His careless ‘let’s throw money at the problem’ attitude is horrid, particularly in such difficult economic times.
Obama and Biden deriding the “Joe the Plumbers” of this world belies not only their rhetoric but basic Democratic principles. Further it shows Obama to be an elitist, out of touch with the needs and concerns of average Americans. He postulates on “spreading the wealth around” from the safety of his Chicago mansion, and says it is “selfish” not to do so, while he and his wife, millionaires, give relatively little to charity, and his ‘favorite aunt’ in allowed to contribute $260 to his campaign yet lives illegally and in squalor in Boston. Oh, he “didn’t know.”

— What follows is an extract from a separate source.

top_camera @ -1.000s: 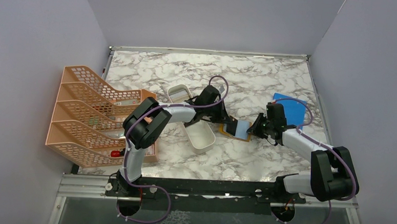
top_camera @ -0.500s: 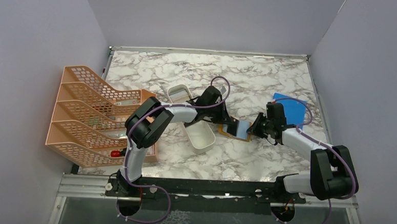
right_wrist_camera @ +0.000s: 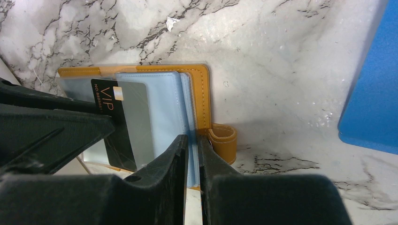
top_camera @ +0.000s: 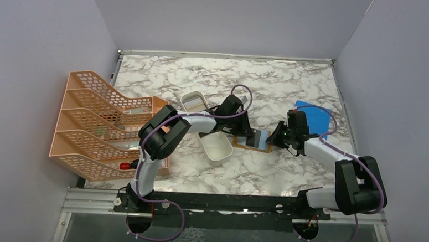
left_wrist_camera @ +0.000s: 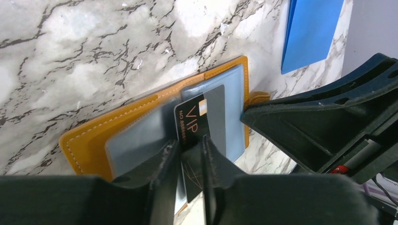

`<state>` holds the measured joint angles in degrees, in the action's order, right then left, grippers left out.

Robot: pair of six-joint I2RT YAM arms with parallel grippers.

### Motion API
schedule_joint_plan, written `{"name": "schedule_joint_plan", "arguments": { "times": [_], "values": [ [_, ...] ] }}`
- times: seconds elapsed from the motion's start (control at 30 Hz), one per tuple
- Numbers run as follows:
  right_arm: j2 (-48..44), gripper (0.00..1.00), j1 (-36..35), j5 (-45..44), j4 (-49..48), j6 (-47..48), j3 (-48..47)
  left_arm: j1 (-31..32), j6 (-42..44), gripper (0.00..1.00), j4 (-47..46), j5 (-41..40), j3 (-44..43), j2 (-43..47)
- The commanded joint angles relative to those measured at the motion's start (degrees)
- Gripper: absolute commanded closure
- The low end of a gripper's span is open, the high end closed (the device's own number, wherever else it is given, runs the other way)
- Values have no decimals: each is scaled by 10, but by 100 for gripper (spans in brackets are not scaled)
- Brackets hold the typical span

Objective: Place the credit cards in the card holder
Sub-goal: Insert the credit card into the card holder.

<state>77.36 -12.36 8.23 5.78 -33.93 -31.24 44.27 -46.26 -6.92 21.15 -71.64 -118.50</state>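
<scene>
The orange-tan card holder [top_camera: 254, 140] lies open on the marble table, its clear grey-blue pockets up; it also shows in the left wrist view [left_wrist_camera: 89, 136] and the right wrist view [right_wrist_camera: 202, 93]. My left gripper [top_camera: 245, 134] [left_wrist_camera: 190, 151] is shut on a black credit card [left_wrist_camera: 190, 119] marked VIP. The card's far end lies partly inside a clear pocket, as the right wrist view [right_wrist_camera: 107, 104] also shows. My right gripper [top_camera: 273, 139] [right_wrist_camera: 191, 146] is shut on the edge of the holder's pale blue pocket leaves, beside the snap strap [right_wrist_camera: 222, 140]. No other cards are in view.
A long white oblong tray [top_camera: 219, 150] lies just left of the holder, under my left arm. A peach mesh file rack [top_camera: 98, 126] stands at the far left. A bright blue flat sheet [top_camera: 315, 119] [right_wrist_camera: 371, 103] lies right of the holder.
My left gripper has moved a little to the right with the black card, and the card now covers more of the holder's pocket. My right gripper has barely moved.
</scene>
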Motion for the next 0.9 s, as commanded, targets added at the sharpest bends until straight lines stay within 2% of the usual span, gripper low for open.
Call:
{"name": "schedule_joint_plan", "arguments": {
  "times": [0.0, 0.2, 0.63, 0.87],
  "values": [
    [10, 82, -1, -10, 8, 4, 2, 3, 27, 69, 51, -37, -21, 2],
    [13, 82, -1, -11, 7, 6, 3, 4, 26, 59, 46, -44, -26, 9],
    [15, 82, -1, -9, 1, 8, 9, 7, 22, 58, 44, -46, -17, 24],
    [15, 82, -1, -8, 5, 3, 6, 24, -4, 58, 17, -18, -20, 15]
  ]
}}
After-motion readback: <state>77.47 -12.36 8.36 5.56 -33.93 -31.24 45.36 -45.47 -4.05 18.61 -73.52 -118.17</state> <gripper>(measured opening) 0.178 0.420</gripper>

More do as I say, not as I do. That is the most damning and devastating part of his candidacy. It was always built on a lie built upon yet another bunch of lies.
How can anyone run on their “good judgment,” yet say “I didn’t know” to breaking revelations at every turn and be given a pass? How can we trust such a man ‘to know’ enough to take care of us when he doesn’t know enough to take care of himself or his own? Or willfully turns a blind eye to crooked and divisive behavior?
A grossly inexperienced, under-qualified man is poised to take the most difficult job in the world at one of the most challenging times in our recent history. And the entire narrative the svengali Axelrod and the media have crafted for him is built on nothing but smoke and mirrors. Hope and change indeed.
Contrary to his image, he is nothing more than an old style politician, an opportunist borne of the Chicago Daley machine, a man who has worked to buy the presidency and changes his policy positions as one would change their socks. After the Joe the Plumber debacle, the myth of Mr. Hope and Change has been debunked. What was initially appealing about his candidacy no longer exists. What is left?
I can find no good reason to vote for him.
I certainly hope the American people will come to the same conclusion this Tuesday.